Try the spiritual equivalent of making your bed.

by Kathryn Haueisen

“IF YOU WANT TO CHANGE THE WORLD, start by making your bed.” Admiral William McRaven’s 2014 commencement address at the University of Texas, Austin, went viral with this secret to success. I believe journaling is the spiritual and emotional equivalent of making your bed. This simple, short routine offers mental, physical, emotional and spiritual benefits that help us process yesterday and prepare for today.

Research from the University of Rochester Medical Center verifies that journaling is good for our health because it helps us:
• manage anxiety;
• reduce stress;
• cope with depression;
• prioritize problems, fears and concerns;
• track symptoms to identify triggers and learn techniques to manage them; and
• give ourselves positive self-talk to override negative messages.

If journaling is new to you, try these tips to get started:

1. Set a timer and journal for 10 minutes at the same time every day. Write “I can’t think of anything to write” if you’re stuck, until a new idea occurs to you.

2. Start each journal entry with the same few words, such as the date, day of the week, your location and the time of day.

3. Then write “Yesterday” and record what you did the day before. Now your brain is engaged and ready to help you write about what’s transpiring in your life.

4. You might also write your responses to a daily devotion from Christ in Our Home or The Word in Season (both from Augsburg Fortress) or another resource.

Sharing is good, but sharing journal entries is not. Journaling is a way to pour out your deepest hopes, dreams, concerns, regrets and hurts, but only if your subconscious trusts that your writing is for your eyes only. If your subconscious senses someone else might know what you’ve written, you won’t be as free to express yourself fully.

However, the day will come when someone must decide what to do with your journals. You might consider keeping your journals for others to go through someday when you no longer know or care what others think. Future generations will be as fascinated by how we coped with the COVID-19 pandemic and other issues of our times as we are about life in earlier generations.

Perhaps a compromise is to periodically review your journals, destroy pages that are too personal and leave the rest for others to review and preserve or destroy.

There is no wrong way to journal. In my “Journal for Your Health” workshops, I encourage participants to try one of these three approaches: record-keeping, prayer or dream journals.

Enter a date, time and place, and record your daily experiences. Include such things as:
• what you ate and how you got your food;
• what you wore and where you got your clothes and other household items;
• what you did for recreation and relaxation;
• who you interact with regularly—family, friends, work colleagues or other church members;
• where you worship and what worship is like, especially during the pandemic;
• what and who was popular—books, movies, TV shows, celebrities, political personalities.

I learned this simple T.R.I.P. prayer technique at a retreat and use it almost daily.

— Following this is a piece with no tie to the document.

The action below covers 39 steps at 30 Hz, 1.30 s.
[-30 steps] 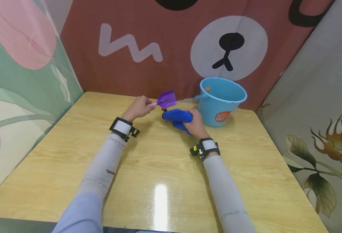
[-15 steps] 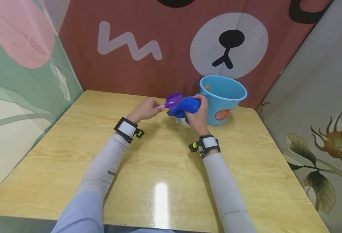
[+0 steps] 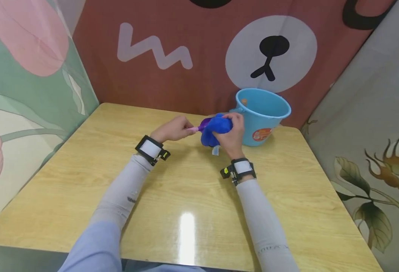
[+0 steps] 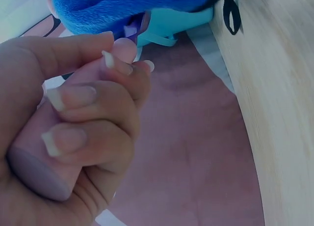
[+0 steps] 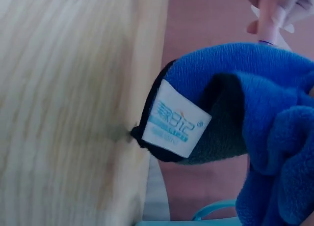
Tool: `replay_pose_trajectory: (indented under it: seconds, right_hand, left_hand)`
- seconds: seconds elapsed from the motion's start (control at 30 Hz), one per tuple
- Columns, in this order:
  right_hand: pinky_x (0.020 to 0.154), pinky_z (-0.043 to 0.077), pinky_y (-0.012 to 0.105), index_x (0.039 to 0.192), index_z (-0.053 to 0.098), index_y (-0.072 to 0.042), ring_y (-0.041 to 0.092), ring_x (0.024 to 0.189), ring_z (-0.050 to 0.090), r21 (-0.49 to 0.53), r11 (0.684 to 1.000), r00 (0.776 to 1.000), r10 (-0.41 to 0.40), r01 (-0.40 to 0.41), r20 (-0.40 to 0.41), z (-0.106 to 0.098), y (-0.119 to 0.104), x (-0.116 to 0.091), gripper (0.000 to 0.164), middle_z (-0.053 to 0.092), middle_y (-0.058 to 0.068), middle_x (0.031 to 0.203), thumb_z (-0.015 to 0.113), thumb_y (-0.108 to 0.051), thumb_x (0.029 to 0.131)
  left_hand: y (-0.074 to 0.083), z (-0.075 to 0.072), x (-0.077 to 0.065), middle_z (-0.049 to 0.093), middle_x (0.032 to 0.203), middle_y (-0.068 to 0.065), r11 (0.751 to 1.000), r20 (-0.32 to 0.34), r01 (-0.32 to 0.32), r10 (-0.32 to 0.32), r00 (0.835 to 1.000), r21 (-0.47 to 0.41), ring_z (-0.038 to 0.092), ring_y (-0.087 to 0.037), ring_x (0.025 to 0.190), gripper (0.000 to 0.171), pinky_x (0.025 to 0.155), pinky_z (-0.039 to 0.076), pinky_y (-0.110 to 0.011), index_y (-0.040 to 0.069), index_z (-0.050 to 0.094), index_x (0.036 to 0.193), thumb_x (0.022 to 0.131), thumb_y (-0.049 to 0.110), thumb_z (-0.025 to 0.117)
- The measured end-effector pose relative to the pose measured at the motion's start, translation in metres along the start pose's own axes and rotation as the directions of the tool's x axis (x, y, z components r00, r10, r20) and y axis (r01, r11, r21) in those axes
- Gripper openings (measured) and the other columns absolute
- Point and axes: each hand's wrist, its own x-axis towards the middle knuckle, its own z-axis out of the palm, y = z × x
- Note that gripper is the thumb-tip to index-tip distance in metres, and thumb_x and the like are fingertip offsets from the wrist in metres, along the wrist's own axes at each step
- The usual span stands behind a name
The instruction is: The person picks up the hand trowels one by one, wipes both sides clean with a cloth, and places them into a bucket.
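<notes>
My left hand (image 3: 175,129) grips the pink handle (image 4: 88,83) of a small toy shovel (image 3: 204,123), fingers curled round it. Its purple blade points right, mostly hidden by a blue cloth (image 3: 216,130). The right hand (image 3: 232,136) holds that cloth bunched between thumb and fingers, wrapped over the blade. In the right wrist view, a white label (image 5: 176,120) and dark edging show on the plush cloth. A black loop (image 4: 231,12) hangs from it in the left wrist view. Both hands are above the far part of the table.
A light blue bucket (image 3: 248,130) stands at the table's back right, just behind my right hand, with something orange-brown (image 3: 244,102) at its inner rim. The wooden table (image 3: 172,196) meets a bear-patterned backdrop (image 3: 145,87) at its far edge.
The shovel in my left hand has moved right, toward the cloth. My right hand has lifted the cloth and brought it round the shovel's blade, which now shows far less.
</notes>
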Motion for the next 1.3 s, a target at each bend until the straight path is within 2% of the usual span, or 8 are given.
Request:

T: Give thanks for things and people you’re grateful for. Expressing gratitude is beneficial for our overall mental and emotional health. Try to list 7 to 10 items. They might be as simple as having a comfortable place to sit and a dog or cat for companionship.

R: Record regrets about a situation or request God’s help with a personal challenge.

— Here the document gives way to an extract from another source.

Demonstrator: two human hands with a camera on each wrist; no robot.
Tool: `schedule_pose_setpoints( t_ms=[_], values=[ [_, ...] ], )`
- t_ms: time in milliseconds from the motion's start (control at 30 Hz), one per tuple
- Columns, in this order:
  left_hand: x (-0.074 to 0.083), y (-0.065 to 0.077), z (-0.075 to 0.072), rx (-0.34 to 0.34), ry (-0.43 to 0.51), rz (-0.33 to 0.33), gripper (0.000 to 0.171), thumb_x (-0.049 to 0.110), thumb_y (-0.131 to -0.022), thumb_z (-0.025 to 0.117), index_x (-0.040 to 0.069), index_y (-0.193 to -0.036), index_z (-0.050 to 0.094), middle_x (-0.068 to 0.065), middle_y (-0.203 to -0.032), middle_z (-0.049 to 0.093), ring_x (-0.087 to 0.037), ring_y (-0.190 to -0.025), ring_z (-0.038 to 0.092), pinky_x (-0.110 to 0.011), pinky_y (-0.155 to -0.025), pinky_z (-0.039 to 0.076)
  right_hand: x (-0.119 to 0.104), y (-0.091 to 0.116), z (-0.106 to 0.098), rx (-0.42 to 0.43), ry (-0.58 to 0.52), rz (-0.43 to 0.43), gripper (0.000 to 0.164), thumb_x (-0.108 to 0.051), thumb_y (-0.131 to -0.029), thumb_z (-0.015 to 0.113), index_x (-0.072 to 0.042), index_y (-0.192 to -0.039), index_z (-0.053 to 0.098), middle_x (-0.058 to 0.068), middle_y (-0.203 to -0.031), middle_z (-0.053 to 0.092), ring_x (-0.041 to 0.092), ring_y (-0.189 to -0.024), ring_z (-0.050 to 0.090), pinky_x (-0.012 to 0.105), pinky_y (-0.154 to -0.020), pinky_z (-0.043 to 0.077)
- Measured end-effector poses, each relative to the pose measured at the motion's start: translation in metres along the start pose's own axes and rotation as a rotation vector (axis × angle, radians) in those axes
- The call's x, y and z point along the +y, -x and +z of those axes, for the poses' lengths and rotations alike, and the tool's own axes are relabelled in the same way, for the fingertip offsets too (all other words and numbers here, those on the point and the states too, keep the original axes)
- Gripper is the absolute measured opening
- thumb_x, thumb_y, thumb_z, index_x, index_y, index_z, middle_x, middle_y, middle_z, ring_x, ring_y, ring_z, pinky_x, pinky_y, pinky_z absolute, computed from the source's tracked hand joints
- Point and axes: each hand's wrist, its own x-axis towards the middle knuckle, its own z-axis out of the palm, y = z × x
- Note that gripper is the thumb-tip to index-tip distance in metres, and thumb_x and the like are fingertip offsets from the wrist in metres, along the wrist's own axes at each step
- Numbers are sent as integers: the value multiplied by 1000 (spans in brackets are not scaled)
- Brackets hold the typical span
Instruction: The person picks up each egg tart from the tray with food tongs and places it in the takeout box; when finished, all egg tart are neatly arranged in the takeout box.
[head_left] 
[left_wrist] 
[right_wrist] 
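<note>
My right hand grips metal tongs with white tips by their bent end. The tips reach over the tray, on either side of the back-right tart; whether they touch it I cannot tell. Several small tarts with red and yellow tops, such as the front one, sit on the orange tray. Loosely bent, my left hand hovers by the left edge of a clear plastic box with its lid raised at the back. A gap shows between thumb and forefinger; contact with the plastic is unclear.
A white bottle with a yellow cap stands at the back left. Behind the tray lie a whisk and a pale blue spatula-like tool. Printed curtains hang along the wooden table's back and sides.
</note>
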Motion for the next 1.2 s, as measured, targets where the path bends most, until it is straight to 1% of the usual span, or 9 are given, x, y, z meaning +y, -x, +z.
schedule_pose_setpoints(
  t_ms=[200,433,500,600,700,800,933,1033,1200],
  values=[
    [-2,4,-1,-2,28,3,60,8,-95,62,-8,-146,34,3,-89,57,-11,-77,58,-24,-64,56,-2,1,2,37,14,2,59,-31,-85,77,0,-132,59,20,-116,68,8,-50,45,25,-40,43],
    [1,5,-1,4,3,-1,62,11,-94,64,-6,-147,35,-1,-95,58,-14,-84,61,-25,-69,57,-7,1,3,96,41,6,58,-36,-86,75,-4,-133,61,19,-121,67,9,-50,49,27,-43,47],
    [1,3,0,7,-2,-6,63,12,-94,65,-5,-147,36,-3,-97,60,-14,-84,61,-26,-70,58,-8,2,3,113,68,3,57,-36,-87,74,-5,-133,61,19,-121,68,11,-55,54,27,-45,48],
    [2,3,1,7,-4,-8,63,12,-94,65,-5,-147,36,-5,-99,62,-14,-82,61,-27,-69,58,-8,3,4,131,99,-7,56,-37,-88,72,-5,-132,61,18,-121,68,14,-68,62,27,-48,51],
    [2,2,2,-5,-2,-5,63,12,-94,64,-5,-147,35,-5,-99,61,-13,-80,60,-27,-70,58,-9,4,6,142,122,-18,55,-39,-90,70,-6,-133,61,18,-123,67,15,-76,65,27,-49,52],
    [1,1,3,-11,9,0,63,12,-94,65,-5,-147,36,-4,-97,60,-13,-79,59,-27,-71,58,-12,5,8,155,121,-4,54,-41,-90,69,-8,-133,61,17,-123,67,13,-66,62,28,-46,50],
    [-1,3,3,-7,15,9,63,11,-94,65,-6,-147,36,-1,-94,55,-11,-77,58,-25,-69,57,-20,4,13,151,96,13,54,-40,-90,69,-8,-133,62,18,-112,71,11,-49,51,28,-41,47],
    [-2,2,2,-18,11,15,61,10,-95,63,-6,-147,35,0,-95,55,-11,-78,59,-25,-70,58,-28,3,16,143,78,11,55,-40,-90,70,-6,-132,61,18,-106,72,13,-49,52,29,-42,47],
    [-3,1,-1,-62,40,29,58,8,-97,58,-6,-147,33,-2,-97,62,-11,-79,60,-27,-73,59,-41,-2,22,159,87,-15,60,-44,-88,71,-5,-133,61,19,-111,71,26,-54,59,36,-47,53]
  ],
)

I: List intercessions on behalf of others.

P: Write about plans for the new day or future, such as a big goal you hope to accomplish.
Find a closing benediction that works for you and end with that. This trains your brain to
prepare to move on with your day, like the bell at the end of class.

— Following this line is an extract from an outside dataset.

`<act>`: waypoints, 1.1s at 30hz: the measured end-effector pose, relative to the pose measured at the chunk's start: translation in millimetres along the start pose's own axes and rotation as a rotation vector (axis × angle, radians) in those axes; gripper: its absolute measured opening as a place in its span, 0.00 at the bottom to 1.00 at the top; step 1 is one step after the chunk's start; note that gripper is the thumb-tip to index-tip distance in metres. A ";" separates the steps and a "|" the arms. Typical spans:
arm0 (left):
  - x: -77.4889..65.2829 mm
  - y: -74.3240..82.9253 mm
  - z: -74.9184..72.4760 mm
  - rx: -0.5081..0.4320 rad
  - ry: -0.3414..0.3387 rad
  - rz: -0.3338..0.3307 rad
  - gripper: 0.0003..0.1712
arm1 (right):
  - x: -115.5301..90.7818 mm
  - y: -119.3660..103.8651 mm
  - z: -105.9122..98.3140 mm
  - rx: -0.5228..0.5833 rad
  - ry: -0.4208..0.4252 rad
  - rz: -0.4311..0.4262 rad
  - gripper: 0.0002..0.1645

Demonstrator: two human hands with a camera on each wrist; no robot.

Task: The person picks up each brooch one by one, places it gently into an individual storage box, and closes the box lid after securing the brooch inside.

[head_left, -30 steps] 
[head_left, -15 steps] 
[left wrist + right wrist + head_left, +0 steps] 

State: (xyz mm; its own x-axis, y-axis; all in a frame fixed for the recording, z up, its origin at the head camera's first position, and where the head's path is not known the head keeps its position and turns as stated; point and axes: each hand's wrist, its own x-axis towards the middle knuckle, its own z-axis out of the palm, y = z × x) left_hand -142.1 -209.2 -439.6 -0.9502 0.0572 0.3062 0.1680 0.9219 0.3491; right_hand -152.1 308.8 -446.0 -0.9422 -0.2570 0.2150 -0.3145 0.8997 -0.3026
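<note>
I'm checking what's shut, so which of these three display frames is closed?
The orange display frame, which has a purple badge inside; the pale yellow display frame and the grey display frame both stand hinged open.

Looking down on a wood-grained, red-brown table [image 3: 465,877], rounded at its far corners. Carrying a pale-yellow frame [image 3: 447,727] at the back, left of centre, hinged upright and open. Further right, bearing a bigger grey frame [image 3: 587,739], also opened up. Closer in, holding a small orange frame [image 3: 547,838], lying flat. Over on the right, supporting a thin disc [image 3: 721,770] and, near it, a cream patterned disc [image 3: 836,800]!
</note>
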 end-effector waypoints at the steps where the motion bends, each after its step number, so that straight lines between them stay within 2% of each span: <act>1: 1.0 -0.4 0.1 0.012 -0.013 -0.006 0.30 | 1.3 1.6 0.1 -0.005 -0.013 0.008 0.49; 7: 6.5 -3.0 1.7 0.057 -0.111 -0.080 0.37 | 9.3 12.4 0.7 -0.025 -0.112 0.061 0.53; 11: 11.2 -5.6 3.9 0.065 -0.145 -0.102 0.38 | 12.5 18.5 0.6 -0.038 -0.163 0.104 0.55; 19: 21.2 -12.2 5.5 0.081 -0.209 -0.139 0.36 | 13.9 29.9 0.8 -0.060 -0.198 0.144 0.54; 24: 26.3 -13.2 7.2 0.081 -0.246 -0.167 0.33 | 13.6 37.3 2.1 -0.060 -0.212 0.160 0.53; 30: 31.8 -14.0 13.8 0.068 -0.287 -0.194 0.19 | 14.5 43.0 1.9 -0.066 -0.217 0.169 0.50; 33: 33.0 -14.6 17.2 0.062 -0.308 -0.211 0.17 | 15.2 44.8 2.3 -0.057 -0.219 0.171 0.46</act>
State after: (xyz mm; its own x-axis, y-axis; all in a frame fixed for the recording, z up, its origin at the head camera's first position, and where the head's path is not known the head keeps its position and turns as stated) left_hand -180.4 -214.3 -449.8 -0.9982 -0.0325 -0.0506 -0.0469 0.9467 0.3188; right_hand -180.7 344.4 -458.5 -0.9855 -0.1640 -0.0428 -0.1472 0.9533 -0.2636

God has used dreams throughout history to warn, guide, prepare or console people. Dreams often don’t make sense because they are coded language, symbols, puns or plays on words. 
This overrides the conscious mind, which constantly warns us to be afraid and anxious.

To sneak around those negative messages, dreams come in coded language. If you want to try to interpret your dreams, try these tips.

1. Pray before you sleep that you’ll remember your dream. All people dream, but not all people
are aware of their dreams.

2. Before you even open your eyes in the morning, think about what you dreamed. Go over it a
few times in your mind, as you might rehearse what to say to someone about an important issue.

3. As soon as possible, jot down what you remember, including symbols, people, places and
any actions or conversations. With practice and time, you’ll remember more and more details.

4. Ask God to help you understand your dream.

5. Review what you wrote. Circle words, objects or people that stand out as being particularly
strange or significant. Dreams often contain puns. For example, a dragon might refer to something dragging on and on. A tree is wood and might suggest something that would happen.

6. Pick a word or phrase and treat it as another person with whom you can have a conversation.
Write your initials to represent yourself and another letter to represent the item or person you selected, then write a script of your conversation. Start by asking questions such as “Tree,
why have you appeared to me?” or “Tree, what have you to tell me?” You may be amazed at
how your subconscious mind will respond.

Though this may seem strange, the subconscious mind stores memories of everything we’ve ever experienced. Tapping into those memories is one way God communicates with us. 

Give yourself the gift of a private place to reflect on what’s happening around you, and see if this doesn’t help you feel calmer and more hopeful.